Effect of Lipid Unsaturation on Membrane Protein Structure and Function from Multi-Microsecond Molecular Dynamics Simulations

Abstract

Lipid membrane composition is an important factor in controlling the structure and activity of many membrane proteins. This regulation can take place through the alteration of membrane physico-chemical properties or through direct protein-lipid interactions. Atomistic molecular dynamics simulations on the μs timescale can help uncover the general and specific mechanisms of protein function modulation. omega-3 lipids play key roles in controlling ion channel activity in the brain and heart, with deficiencies associated with a number of a number of health issues, including cardiac and Alzeimer's disease, cognitive function and vision disorders.

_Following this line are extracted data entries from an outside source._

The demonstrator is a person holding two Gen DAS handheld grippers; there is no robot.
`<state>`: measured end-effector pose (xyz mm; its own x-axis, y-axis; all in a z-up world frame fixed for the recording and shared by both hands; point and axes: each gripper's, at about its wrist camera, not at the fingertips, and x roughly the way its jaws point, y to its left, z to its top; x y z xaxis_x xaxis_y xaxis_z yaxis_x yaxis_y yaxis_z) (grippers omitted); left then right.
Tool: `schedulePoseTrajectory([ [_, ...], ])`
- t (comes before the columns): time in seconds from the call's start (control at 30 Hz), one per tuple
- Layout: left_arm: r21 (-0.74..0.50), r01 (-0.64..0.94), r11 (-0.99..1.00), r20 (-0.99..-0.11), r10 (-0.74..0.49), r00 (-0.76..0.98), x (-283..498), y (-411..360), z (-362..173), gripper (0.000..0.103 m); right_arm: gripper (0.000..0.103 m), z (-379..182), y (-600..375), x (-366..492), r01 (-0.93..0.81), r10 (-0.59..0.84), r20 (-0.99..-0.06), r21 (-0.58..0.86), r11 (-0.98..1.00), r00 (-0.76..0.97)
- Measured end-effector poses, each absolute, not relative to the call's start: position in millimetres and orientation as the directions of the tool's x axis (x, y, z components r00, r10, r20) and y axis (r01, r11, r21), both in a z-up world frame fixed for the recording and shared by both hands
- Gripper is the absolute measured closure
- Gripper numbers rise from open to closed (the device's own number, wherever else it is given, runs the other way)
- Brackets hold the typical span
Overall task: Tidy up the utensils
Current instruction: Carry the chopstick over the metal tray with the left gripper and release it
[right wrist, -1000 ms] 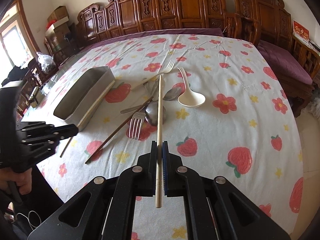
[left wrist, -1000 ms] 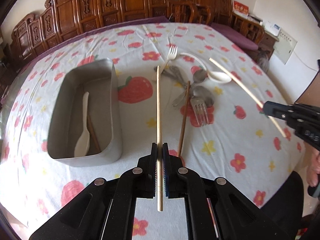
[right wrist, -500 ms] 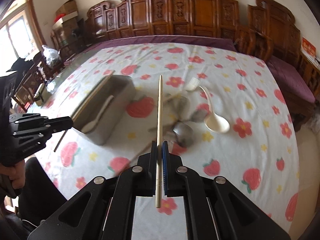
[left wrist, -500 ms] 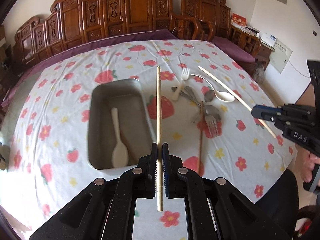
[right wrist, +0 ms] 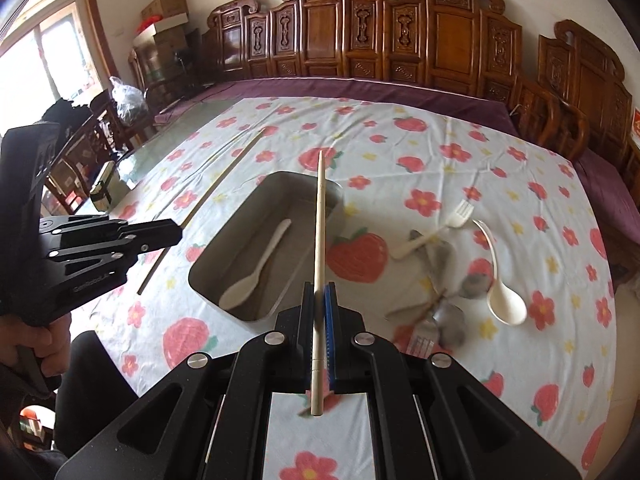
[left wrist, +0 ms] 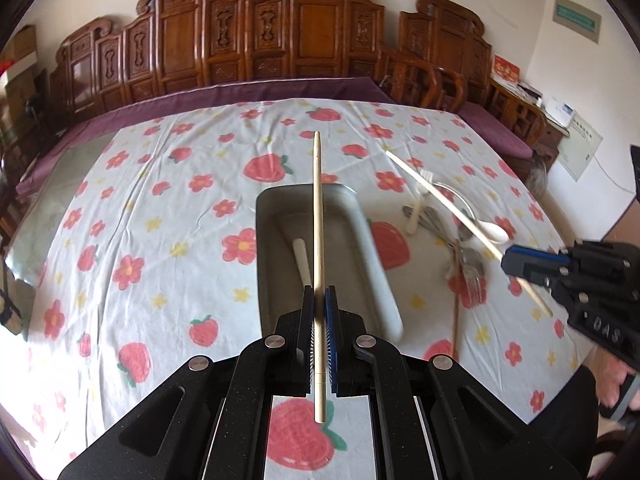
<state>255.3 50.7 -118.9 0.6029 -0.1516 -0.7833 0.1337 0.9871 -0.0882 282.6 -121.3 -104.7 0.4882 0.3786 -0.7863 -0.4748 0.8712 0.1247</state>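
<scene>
Left tool (left wrist: 320, 300) clamped on pale chopstick (left wrist: 318, 216), shaft running up frame centre, over metal tray (left wrist: 376, 264); likely lined lengthwise so it drops in flat. Right tool (right wrist: 320, 296) clamped on second chopstick (right wrist: 320, 224), tip over tray's far end. White spoon (right wrist: 256, 276) already lies inside tray. Loose forks and spoons pile (right wrist: 444, 276) waits on counter (right wrist: 400, 148), right of frame; more sorting left.
</scene>
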Motion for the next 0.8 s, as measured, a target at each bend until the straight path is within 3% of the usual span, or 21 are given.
schedulePoseTrajectory([
  [0.33,-0.159,0.102,0.982,-0.817,-0.189,0.545,290,60,-154,0.099,0.097,-117,-87,295,-0.476,0.388,-0.802,0.150,0.867,0.455],
  [0.8,-0.161,0.084,0.983,-0.830,-0.181,0.528,307,60,-166,0.095,0.097,-128,-72,312,-0.457,0.390,-0.817,0.179,0.871,0.424],
])
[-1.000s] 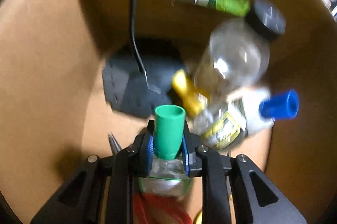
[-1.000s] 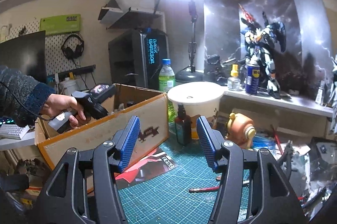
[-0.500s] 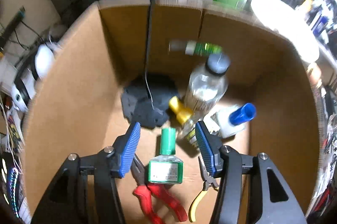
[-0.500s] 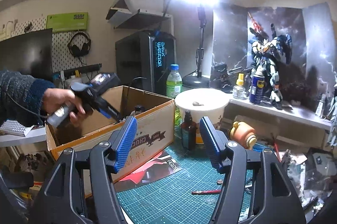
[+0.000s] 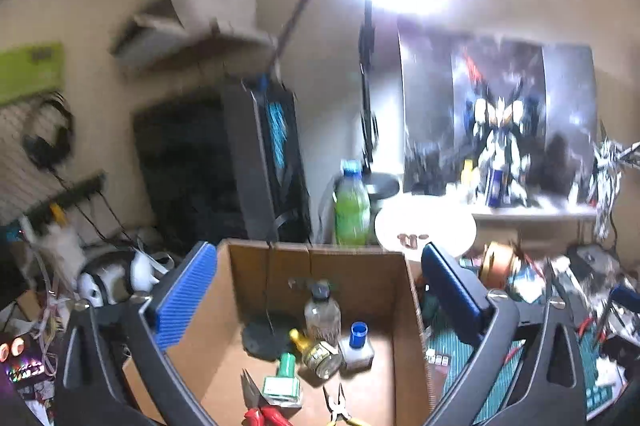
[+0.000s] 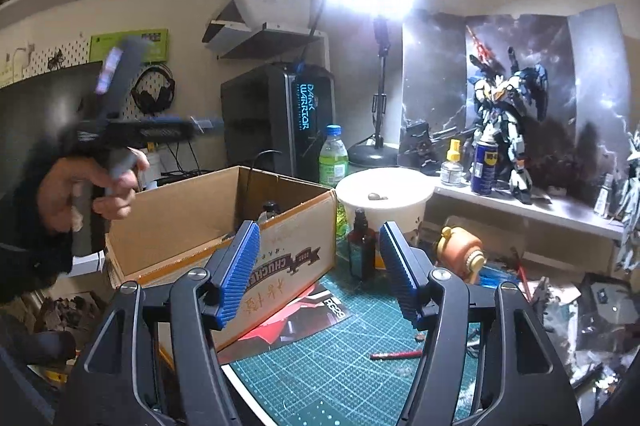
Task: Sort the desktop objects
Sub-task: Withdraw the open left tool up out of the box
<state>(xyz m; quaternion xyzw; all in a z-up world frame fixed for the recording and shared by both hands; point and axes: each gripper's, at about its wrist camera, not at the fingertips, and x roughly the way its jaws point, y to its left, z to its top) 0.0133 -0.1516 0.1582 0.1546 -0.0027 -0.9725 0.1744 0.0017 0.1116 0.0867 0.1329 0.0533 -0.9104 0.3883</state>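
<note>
Cluttered desk, cardboard box (image 5: 404, 310) below left hand-held gripper (image 5: 316, 290), jaws opening, apparently empty.

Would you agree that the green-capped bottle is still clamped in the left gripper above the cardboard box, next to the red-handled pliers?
Not quite. In the left wrist view the left gripper is opening with nothing between its pads. The green-capped bottle lies on the floor of the cardboard box, beside the red-handled pliers, so that part of your statement stands.
</note>
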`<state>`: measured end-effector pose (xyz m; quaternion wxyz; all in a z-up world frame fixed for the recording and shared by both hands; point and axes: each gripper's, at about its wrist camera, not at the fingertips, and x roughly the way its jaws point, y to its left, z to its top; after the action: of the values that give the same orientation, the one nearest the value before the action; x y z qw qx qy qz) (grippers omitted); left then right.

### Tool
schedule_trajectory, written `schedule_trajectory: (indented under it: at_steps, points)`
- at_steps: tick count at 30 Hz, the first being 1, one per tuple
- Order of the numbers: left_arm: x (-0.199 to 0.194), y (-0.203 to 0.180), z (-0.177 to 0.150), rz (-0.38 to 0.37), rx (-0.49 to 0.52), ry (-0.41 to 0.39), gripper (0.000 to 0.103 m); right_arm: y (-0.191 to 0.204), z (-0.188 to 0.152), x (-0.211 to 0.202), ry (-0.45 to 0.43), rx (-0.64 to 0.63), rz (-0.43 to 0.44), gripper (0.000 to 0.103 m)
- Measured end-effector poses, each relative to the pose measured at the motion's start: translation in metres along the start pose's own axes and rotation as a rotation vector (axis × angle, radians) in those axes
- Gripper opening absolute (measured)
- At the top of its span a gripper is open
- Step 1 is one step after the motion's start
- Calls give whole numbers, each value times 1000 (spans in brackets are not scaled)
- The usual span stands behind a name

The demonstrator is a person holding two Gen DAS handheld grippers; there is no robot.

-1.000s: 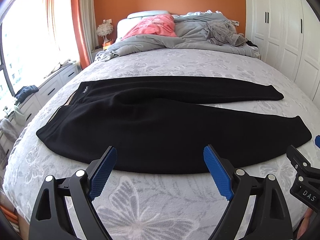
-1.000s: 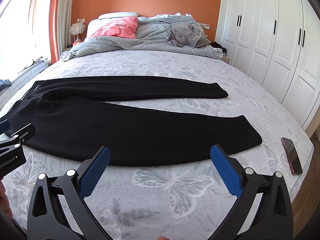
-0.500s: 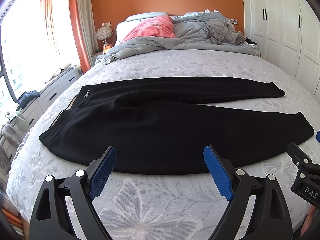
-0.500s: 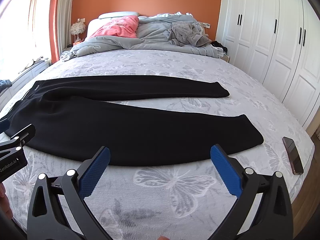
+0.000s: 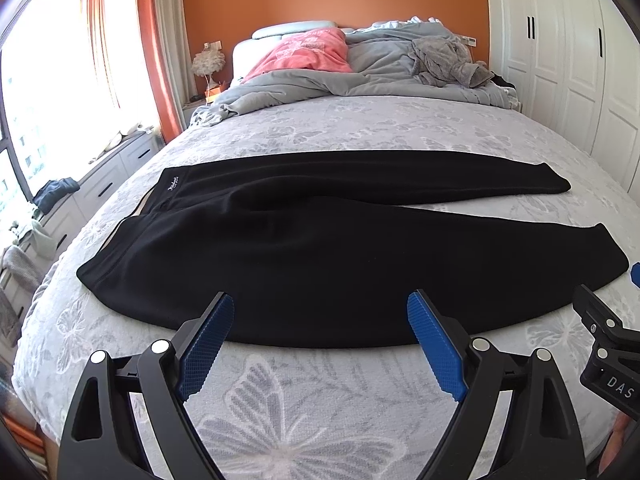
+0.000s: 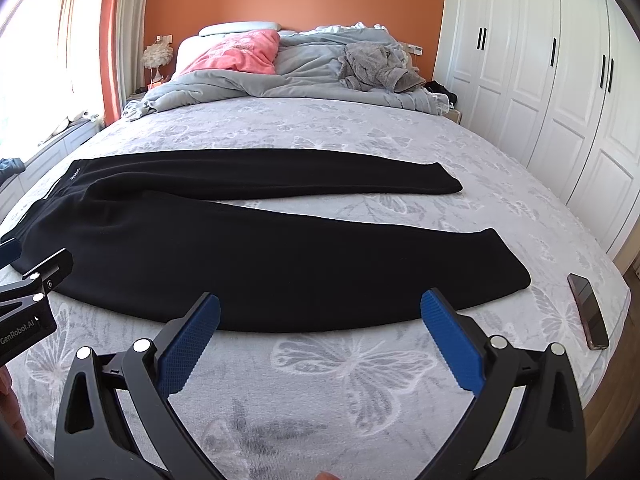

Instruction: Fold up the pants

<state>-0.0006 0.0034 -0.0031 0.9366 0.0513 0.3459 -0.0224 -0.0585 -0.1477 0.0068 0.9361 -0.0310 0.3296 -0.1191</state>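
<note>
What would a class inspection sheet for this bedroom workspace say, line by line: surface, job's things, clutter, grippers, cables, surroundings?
Surface: bed with a grey butterfly-print cover, flat at the near end.
Job's things: black pants spread flat, unfolded, waistband to the left, legs to the right and splayed apart.
Clutter: phone on the bed's right edge, apart from the pants; grey duvet, pink pillow and grey garment heaped at the headboard end.
Grippers: left gripper and right gripper both have jaws wide apart, empty, near the pants' front edge.
Cables: nothing seen.
Surroundings: orange wall, white wardrobe to the right, window and drawers to the left.
</note>
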Motion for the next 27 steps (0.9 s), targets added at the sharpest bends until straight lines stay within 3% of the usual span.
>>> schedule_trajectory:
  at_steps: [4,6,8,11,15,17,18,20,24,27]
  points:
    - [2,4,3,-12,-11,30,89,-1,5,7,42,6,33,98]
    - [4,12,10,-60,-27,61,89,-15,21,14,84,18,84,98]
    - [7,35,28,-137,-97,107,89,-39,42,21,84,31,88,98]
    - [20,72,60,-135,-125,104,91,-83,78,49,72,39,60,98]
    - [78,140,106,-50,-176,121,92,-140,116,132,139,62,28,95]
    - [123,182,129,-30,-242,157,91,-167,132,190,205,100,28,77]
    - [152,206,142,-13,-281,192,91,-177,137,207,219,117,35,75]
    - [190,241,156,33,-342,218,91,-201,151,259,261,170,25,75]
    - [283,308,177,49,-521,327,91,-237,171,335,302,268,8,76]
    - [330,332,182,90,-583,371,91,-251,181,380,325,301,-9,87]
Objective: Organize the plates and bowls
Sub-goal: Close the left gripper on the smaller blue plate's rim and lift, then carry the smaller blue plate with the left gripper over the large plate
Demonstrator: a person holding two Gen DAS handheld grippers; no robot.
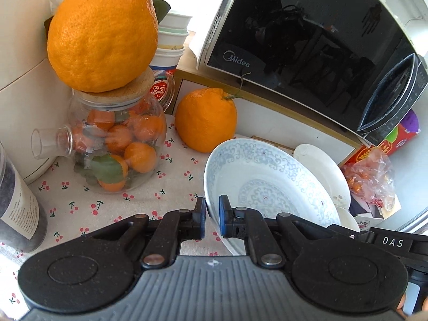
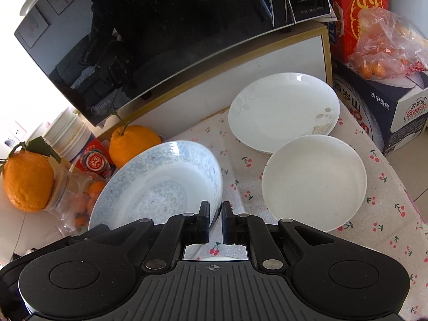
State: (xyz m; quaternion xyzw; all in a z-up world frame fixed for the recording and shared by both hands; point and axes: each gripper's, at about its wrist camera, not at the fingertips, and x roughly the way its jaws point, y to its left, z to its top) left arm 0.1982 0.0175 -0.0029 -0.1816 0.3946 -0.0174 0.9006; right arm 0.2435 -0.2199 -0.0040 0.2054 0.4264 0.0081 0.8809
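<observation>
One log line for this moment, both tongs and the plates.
left tongs: shut on blue-patterned porcelain plate rim | right tongs: shut on opposite rim | plate tilted | two white plates on cloth

1. This is a home kitchen or dining corner: a Midea microwave (image 1: 307, 42) sits on a low white cabinet (image 2: 240, 80).
2. The table (image 2: 388, 230) wears a cherry-print cloth.
3. Household food stands about: big oranges (image 1: 206, 120), a glass jar of tangerines (image 1: 117, 144), stacked paper cups (image 1: 171, 42).
4. Plates (image 2: 283, 109) and a bowl (image 2: 314, 182) lie out; gift boxes (image 2: 358, 8) stand beside them.
</observation>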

We have explored the effects of lipid tail unsaturation by carrying out ∼10 μs simulations of well-characterized membrane proteins rhodopsin and ion channel KcsA, incorporated into lipid bilayers containing the sn-2 chain with 0 (palmitic), 1 (oleic) and 6 (docosahexaenoic, DHA) double bonds. We observed a marked preference for DHA to solvate the trans-membrane helices of the protein and have identified protein residues preferentially interacting with the unsaturated chains. We will report calculations that reveal the effects of lipid unsaturation on the protein structure and fluctuations, with implications for protein activity. Finally we will discuss ongoing simulations of the KcsA channel in both its closed and open (active) states, to directly uncover the role of lipid unsaturation in function.